Task requirements – Every line from the beginning of the data through the line containing "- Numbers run" should be reproduced exactly, and no further lines should be output.

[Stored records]
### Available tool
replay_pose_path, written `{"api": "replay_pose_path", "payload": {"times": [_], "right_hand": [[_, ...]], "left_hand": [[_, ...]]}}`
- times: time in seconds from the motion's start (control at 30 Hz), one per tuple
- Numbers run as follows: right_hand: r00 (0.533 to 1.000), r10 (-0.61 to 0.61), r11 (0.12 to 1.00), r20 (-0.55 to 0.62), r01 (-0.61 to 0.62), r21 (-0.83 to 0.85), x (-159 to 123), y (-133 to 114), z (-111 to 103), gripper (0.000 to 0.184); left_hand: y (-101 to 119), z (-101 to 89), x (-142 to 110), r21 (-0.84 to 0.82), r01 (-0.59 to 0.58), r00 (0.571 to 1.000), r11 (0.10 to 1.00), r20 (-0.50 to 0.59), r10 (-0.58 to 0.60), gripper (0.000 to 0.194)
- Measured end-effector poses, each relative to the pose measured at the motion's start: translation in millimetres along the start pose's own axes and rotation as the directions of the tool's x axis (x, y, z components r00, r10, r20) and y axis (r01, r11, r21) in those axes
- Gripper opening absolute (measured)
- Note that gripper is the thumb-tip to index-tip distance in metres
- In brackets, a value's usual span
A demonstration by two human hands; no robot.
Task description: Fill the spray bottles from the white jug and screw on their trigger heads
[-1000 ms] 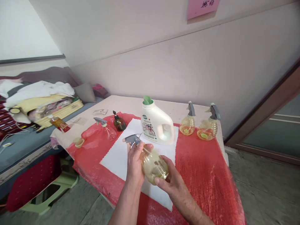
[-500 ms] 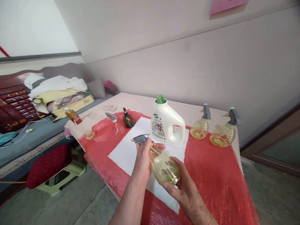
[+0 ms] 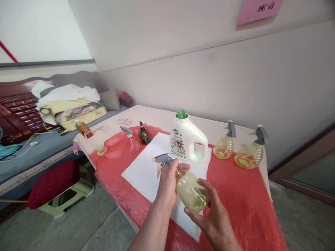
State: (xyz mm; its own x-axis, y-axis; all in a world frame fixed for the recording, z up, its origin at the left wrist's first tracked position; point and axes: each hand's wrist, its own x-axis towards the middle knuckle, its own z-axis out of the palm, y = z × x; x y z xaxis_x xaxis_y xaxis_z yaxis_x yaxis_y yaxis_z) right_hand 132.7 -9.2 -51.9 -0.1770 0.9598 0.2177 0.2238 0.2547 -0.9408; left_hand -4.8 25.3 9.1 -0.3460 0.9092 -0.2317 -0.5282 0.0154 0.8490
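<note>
A pale yellow clear spray bottle [image 3: 192, 191] with a grey trigger head is held tilted above the table, its nozzle toward the left. My left hand [image 3: 169, 179] wraps round its neck just below the trigger. Around the base curl the fingers and thumb of my right hand [image 3: 213, 216]. Behind the bottle stands a large white detergent jug [image 3: 187, 141] with a green piece in its mouth, on a white cloth [image 3: 141, 174]. To the right are two spray bottles, one nearer the wall [image 3: 224, 146] and one further right [image 3: 250, 153], both with grey heads.
On the left of the red table cover [image 3: 112, 170] stand a clear spray bottle [image 3: 133, 144], a dark pump bottle [image 3: 144, 135] and a small cup [image 3: 101, 150]. An amber bottle [image 3: 83, 129] lies at the table's left edge. A red-topped stool [image 3: 54, 184] is beside it.
Both hands and the spray bottle have moved slightly right and down in view, and the trigger head now shows more from the side. The grip is the same.
</note>
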Motion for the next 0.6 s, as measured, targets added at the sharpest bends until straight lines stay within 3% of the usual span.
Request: {"api": "replay_pose_path", "payload": {"times": [0.03, 0.1, 0.17, 0.23, 0.3, 0.43, 0.53, 0.6], "right_hand": [[0.991, 0.115, 0.98, 0.068, -0.124, 0.156, -0.4, -3.4, -2.7, 0.076], [0.938, 0.253, 0.827, 0.235, -0.336, 0.451, -2.0, -10.2, -6.1, 0.073], [0.887, 0.287, 0.624, 0.361, -0.459, 0.632, -4.6, -14.8, -6.1, 0.066], [0.854, 0.313, 0.493, 0.416, -0.521, 0.697, -7.2, -16.7, -4.0, 0.064], [0.824, 0.362, 0.446, 0.435, -0.564, 0.695, -8.9, -17.5, -2.1, 0.066], [0.784, 0.443, 0.454, 0.435, -0.614, 0.645, -9.9, -23.1, -1.1, 0.075], [0.753, 0.533, 0.445, 0.385, -0.637, 0.63, -10.2, -26.0, -0.9, 0.073], [0.707, 0.598, 0.404, 0.376, -0.672, 0.62, -6.5, -22.2, -3.5, 0.068]], "left_hand": [[0.7, 0.0, -0.8, -0.002, 0.018, 1.0, 1.0, 0.019, -0.018, 0.034], [2.7, 0.1, -3.0, -0.013, 0.045, 0.998, 0.999, 0.048, -0.044, 0.033], [4.7, 0.2, -5.7, -0.014, 0.054, 0.996, 0.998, 0.066, -0.053, 0.03], [5.9, 0.2, -8.0, 0.003, 0.063, 0.996, 0.998, 0.069, -0.063, 0.028], [6.0, -0.3, -9.0, 0.017, 0.064, 0.997, 0.998, 0.045, -0.064, 0.028], [2.2, -2.2, -7.8, -0.03, 0.073, 0.997, 0.997, -0.036, -0.074, 0.032], [-2.3, -3.7, -6.2, -0.005, 0.083, 0.991, 0.997, -0.102, -0.083, 0.034], [-4.2, -4.2, -6.0, 0.033, 0.078, 0.989, 0.996, -0.131, -0.073, 0.033]]}}
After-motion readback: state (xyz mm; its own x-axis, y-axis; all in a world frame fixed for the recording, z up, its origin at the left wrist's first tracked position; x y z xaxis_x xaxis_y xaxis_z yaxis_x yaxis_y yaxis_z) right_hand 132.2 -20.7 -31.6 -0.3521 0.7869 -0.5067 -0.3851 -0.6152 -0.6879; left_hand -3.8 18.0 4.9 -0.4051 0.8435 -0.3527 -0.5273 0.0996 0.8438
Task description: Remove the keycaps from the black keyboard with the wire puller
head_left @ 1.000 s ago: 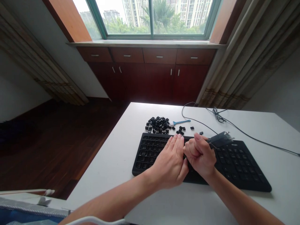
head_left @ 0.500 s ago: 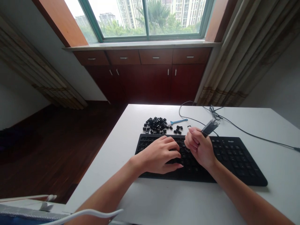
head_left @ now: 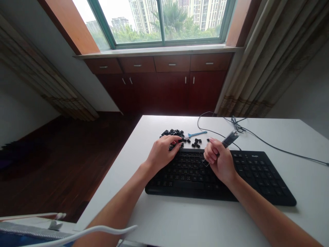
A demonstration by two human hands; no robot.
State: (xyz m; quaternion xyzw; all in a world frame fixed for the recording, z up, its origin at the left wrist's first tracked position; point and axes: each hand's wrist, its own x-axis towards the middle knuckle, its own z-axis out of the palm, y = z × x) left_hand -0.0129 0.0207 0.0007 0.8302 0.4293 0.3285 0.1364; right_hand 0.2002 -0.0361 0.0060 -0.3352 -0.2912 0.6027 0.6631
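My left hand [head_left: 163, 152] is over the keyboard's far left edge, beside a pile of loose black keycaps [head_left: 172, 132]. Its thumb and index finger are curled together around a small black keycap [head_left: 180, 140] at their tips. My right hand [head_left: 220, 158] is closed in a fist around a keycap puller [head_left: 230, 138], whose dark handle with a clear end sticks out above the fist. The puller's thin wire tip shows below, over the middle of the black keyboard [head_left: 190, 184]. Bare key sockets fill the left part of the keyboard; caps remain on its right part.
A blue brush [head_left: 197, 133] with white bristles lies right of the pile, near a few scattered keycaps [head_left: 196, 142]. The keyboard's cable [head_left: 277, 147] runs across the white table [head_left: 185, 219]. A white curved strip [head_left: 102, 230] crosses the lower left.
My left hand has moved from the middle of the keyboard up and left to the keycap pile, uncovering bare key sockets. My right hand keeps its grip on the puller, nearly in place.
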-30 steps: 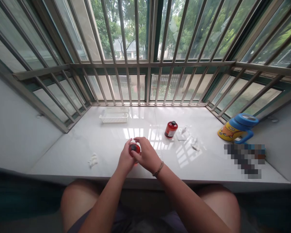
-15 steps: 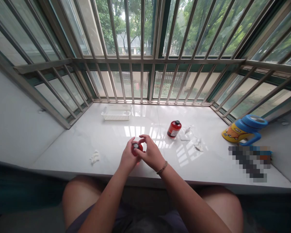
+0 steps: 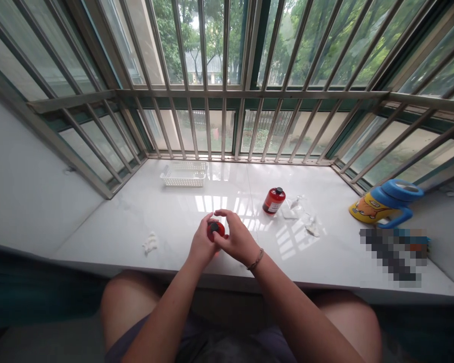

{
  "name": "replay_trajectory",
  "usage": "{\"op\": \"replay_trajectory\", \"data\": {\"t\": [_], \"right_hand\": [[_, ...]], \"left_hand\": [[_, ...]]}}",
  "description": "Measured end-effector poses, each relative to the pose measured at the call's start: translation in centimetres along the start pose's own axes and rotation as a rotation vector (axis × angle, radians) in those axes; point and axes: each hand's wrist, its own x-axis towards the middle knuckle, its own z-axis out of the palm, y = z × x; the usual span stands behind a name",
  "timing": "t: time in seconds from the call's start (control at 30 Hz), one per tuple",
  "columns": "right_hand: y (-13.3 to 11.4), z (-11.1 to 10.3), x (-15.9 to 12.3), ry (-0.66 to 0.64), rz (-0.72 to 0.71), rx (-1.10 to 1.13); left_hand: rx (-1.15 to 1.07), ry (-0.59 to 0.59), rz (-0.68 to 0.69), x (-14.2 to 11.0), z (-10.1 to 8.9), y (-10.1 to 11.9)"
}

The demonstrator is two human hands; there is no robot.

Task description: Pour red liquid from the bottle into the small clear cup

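Observation:
A small red bottle with a black cap (image 3: 216, 230) is held upright over the near edge of the white windowsill (image 3: 174, 222). My left hand (image 3: 200, 244) is wrapped around its body. My right hand (image 3: 237, 239) curls over it from the right, with its fingertips at the cap. A second red bottle with a black cap (image 3: 274, 200) stands alone on the sill, further back and to the right.
A white slotted basket (image 3: 184, 174) sits at the back left by the window bars. Crumpled white bits lie at the left (image 3: 150, 243) and right (image 3: 310, 225); a clear wrapper (image 3: 290, 206) lies beside the second bottle. A yellow-and-blue jug (image 3: 386, 204) stands at the far right.
Both hands stay on the small red bottle; the right fingers have shifted slightly around its cap. The view has drifted a little, so everything sits slightly further right.

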Motion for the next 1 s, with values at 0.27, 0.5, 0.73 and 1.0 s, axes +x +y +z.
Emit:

Task response –
### Available tool
replay_pose_path, written `{"api": "replay_pose_path", "payload": {"times": [_], "right_hand": [[_, ...]], "left_hand": [[_, ...]]}}`
- times: time in seconds from the motion's start (control at 30 Hz), one per tuple
- Numbers run as follows: right_hand: r00 (0.533 to 1.000), r10 (-0.61 to 0.61), r11 (0.12 to 1.00), r20 (-0.55 to 0.62), r01 (-0.61 to 0.62), r21 (-0.83 to 0.85), x (-159 to 123), y (-133 to 114), z (-111 to 103), gripper (0.000 to 0.184); left_hand: y (-101 to 119), z (-101 to 89), x (-142 to 110), r21 (-0.84 to 0.82), r01 (-0.59 to 0.58), r00 (0.571 to 1.000), r11 (0.10 to 1.00), r20 (-0.50 to 0.59), r10 (-0.58 to 0.60), gripper (0.000 to 0.194)

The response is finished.